All’interno di questo doveva essere riposto il cervello, portato a Napoli nel corso del 1324, a seguito della canonizzazione e dei miracoli che erano stati segnalati a Marsiglia, in Provenza, luogo di sepoltura del santo.
Il busto, dotato della mitra e impreziosito di pietre, fu realizzato su emulazione di quello di San Gennaro, risalente al 1305 e commissionato da Carlo II.
Quest’ultimo è un’opera di oreficeria francese, oggi custodita nella Cappella del Tesoro del Duomo; è in argento dorato a grandezza naturale, contenente le ossa del capo del santo patrono. San Gennaro è vestito di una casula a collo alto, impreziosita di pietre preziose e gemme, ed è appoggiato ad una base ellissoide in argento cesellato, sulla quale sono raffigurate alcune scene del suo martirio.
Come il busto di San Gennaro, anche quello del Ludovico da Tolosa veniva portato in processione, in particolare in occasione dell’anniversario della sua morte e delle celebrazioni correlate alla corona.
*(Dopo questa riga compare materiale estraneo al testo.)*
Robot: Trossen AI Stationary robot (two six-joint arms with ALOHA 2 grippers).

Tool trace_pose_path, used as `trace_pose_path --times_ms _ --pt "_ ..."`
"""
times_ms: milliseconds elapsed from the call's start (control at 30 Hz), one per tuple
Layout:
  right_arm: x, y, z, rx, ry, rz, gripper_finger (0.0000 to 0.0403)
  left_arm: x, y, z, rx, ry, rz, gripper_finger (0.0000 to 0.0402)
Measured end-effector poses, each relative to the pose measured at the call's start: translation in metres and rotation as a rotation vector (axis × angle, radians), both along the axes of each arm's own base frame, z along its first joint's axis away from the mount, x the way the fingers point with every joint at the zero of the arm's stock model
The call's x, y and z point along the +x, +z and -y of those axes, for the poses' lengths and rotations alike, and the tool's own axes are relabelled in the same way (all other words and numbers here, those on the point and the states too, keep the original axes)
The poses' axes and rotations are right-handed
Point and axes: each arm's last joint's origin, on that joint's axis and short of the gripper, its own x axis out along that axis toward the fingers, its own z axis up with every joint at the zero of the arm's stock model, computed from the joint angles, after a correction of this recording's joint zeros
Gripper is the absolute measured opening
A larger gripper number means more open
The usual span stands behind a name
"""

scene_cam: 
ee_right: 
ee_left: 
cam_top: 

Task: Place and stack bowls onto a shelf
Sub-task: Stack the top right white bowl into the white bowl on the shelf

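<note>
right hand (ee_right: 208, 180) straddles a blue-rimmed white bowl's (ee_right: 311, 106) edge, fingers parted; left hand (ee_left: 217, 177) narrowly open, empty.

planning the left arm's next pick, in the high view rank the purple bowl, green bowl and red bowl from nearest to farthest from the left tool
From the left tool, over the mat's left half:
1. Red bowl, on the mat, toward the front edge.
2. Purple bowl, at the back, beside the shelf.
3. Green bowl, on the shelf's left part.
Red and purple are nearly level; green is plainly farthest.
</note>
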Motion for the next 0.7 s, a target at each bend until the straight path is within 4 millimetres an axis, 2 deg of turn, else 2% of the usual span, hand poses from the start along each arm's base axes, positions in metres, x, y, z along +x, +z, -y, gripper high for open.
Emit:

Il rito del santo angioino, quindi, entrò a far parte del costume devozionale del clero partenopeo, prendendo spunto proprio dal culto di San Gennaro, santo patrono e figura di massima importanza per la città.
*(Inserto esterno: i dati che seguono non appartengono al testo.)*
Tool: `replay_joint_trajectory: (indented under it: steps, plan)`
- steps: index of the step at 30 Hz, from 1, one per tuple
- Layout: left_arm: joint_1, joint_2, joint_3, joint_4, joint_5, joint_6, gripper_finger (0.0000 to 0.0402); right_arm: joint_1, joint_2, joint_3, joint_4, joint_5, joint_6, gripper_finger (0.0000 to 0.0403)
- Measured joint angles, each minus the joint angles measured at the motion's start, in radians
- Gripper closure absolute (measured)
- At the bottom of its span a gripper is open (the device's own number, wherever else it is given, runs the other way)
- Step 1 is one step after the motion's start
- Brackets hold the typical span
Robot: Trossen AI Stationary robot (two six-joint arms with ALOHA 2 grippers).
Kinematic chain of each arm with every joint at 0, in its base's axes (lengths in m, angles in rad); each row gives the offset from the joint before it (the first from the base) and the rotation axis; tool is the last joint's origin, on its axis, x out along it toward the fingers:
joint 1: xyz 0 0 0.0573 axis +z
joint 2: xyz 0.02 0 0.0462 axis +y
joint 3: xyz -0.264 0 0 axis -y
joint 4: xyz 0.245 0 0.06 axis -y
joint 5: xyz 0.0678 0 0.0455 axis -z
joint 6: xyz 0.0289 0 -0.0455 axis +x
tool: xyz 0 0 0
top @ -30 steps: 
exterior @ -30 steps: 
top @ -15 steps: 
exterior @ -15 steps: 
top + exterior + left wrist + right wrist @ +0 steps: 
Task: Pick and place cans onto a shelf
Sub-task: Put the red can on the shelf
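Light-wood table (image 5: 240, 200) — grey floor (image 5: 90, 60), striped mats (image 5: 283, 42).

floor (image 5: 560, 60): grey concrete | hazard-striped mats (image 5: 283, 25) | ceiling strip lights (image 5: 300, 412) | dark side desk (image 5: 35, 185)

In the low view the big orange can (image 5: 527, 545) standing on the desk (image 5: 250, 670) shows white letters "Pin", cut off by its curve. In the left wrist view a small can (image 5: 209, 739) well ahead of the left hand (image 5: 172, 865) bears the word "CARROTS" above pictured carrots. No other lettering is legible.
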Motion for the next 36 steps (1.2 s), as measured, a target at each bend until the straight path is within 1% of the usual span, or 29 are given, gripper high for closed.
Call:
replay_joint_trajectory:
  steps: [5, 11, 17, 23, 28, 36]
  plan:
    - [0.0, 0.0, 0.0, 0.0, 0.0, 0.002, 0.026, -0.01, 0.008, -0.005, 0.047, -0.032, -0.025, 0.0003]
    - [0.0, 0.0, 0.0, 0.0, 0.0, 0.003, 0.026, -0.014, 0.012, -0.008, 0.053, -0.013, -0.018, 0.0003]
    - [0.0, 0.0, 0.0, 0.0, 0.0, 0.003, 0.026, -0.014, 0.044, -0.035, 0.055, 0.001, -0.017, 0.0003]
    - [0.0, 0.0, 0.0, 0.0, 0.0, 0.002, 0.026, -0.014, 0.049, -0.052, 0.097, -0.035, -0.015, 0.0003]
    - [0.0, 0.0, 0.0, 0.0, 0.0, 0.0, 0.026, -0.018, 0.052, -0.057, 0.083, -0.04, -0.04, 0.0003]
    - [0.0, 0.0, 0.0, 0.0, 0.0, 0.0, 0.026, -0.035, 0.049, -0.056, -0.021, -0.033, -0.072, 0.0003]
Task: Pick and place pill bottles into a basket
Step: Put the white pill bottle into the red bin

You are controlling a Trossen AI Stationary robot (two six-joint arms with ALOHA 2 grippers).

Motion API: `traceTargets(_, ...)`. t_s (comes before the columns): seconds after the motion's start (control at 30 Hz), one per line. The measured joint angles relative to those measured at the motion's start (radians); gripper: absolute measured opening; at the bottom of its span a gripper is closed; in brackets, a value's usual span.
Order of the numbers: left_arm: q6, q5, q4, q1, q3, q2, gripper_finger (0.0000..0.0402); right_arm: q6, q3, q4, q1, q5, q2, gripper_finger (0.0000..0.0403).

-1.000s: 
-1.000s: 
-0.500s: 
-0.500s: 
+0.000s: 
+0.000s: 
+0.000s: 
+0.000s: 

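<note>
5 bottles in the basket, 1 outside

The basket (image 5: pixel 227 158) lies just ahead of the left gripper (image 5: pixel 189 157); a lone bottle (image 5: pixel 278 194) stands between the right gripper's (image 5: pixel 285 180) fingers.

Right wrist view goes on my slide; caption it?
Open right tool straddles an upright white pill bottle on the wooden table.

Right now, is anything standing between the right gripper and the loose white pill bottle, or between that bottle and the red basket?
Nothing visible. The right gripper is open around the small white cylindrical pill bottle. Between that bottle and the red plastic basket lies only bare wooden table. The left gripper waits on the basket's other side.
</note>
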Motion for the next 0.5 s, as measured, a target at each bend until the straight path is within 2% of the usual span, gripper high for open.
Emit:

Studi recenti sul busto di Ludovico, infatti, dichiarano che il parallelismo santo patrono-santo angioino fosse mirato ad una propaganda politica, volta a sottolineare nel messaggio della beata stirps, la benedizione della Chiesa e la legittima sovranità di questi ultimi sul Regnum Siciliae.
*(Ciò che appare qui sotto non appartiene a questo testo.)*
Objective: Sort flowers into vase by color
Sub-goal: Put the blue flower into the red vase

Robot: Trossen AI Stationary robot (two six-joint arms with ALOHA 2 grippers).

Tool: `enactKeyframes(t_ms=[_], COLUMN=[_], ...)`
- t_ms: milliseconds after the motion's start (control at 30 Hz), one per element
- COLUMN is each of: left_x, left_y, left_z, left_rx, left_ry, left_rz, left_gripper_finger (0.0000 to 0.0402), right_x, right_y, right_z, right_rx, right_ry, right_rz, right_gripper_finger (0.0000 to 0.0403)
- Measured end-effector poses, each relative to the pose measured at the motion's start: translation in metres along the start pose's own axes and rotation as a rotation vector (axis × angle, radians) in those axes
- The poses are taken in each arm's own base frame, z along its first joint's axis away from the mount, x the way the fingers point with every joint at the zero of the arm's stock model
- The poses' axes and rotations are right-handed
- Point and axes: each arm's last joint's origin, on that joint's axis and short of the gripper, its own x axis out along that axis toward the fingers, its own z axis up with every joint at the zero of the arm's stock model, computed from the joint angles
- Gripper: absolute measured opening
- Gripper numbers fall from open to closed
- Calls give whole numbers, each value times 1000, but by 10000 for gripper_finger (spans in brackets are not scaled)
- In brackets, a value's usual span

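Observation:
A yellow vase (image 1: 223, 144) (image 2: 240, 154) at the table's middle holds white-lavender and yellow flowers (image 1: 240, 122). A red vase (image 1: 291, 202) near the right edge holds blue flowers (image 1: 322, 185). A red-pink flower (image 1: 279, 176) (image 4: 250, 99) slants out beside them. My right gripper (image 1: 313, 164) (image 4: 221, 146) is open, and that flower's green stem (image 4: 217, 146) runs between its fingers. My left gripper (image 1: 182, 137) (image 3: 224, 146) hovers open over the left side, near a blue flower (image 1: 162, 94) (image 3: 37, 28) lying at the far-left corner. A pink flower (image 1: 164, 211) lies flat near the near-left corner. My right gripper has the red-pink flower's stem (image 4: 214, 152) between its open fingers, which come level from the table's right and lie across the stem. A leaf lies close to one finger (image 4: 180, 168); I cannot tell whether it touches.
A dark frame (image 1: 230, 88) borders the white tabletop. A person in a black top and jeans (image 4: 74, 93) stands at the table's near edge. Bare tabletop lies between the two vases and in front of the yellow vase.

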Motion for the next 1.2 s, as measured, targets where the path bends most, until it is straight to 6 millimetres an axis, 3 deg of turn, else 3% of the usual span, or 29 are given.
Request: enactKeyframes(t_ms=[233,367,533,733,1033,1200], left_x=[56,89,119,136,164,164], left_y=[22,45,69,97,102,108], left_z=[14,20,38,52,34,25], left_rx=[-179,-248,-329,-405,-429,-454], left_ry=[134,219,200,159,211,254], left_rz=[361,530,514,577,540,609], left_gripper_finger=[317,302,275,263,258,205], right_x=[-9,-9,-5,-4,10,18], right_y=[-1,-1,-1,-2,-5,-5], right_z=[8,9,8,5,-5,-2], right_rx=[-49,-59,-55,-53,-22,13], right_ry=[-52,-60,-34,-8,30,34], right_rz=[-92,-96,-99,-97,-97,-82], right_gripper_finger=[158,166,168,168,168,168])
A tal proposito, infatti, è bene precisare che a quel tempo la sovranità di Roberto d’Angiò era messa in discussione dal giovanissimo nipote Carlo Roberto D’Ungheria, figlio del fratello maggiore Carlo Martello (morto improvvisamente nel 1295), e legittimo erede al trono.
È in questo contesto che la canonizzazione di Ludovico e la sua celebrazione furono fondamentali per legittimare il titolo di sovrano concesso a Roberto: un titolo di cui egli stesso era stato investito e, precisamente, con la benedizione di un santo.
Fonti principali:
• Elisabetta Scirocco, La Chiesa napoletana del Corpo di Cristo: reliquie e processioni in (a cura di Vinni Lucherini) Reliquie e processione nell’Europa medievale, Roma Viella Libreria Editrice 2018, pp. 131-158.
• Vinni Lucherini, Introduzione. Le processioni di reliquie e lo spazio del sacro in (a cura di Vinni Lucherini) Reliquie e processione nell’Europa medievale, Roma, Viella Libreria editrice 2018, pp. 7-21.
• Vinni Lucherini, Il pane e le reliquie: la traslazione di Ludovico d’Angiò e la deroga agli statuti di Marsiglia in (a cura di G. Archetti) La civiltà del pane. Storia, tecniche e simboli dal Mediterraneo all’Atlantico, Atti del convegno internazionale (Brescia 2014), Spoleto 2015, pp. 1371-1401.